ASSIGNED TASK:
Below are lines of data, and only some are wanted. Please repeat exactly those from the line that has "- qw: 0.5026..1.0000" through the line that has "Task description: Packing".
BEGIN STORED DATA
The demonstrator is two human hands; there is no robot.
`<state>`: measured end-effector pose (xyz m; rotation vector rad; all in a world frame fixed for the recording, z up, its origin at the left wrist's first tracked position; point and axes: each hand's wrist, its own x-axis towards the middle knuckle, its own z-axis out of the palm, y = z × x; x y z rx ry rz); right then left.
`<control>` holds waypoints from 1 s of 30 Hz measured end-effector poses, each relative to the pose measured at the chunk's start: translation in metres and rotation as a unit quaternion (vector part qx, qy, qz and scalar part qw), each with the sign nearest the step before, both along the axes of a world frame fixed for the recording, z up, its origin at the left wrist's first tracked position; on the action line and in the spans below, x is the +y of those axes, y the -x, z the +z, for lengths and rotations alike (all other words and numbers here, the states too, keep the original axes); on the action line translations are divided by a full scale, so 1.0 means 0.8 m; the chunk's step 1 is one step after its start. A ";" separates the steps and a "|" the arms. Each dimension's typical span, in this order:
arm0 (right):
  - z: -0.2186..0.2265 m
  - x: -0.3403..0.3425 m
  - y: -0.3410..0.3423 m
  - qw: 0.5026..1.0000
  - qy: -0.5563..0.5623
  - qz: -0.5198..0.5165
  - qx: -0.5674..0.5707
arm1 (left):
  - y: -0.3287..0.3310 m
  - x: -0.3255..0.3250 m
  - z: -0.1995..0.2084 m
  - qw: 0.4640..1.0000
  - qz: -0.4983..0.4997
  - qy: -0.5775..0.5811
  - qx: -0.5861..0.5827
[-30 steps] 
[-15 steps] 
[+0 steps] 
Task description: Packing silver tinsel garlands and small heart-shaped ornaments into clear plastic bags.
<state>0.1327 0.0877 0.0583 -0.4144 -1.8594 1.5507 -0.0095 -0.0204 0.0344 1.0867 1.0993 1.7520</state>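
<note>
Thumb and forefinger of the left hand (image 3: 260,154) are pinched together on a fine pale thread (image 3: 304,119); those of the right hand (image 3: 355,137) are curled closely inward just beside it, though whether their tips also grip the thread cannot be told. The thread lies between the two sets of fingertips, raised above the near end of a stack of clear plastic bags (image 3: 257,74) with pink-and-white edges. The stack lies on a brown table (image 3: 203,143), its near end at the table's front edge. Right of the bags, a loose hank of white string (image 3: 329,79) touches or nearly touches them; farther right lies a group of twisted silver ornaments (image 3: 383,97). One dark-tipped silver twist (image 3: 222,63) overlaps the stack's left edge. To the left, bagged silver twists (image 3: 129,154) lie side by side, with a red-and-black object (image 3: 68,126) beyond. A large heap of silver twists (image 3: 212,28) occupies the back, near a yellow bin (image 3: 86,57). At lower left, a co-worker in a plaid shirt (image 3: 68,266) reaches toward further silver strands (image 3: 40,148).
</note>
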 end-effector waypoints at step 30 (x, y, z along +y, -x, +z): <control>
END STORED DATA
RESULT:
  - qw: 0.5026..1.0000
  - qy: -0.5563..0.5623
  - qz: -0.5198..0.5165
  - qx: -0.5674..0.5707
arm1 (left):
  - y: -0.3287..0.3310 m
  - x: -0.3255..0.3250 m
  - z: -0.1995..0.2084 m
  - qw: 0.4640..1.0000
  - qz: -0.4983..0.4997
  - qy: -0.5775..0.5811
  - qx: -0.5861..0.5827
[-30 steps] 
[-15 steps] 
[+0 steps] 
Task description: Packing silver tinsel garlands and small heart-shaped ornaments into clear plastic bags.

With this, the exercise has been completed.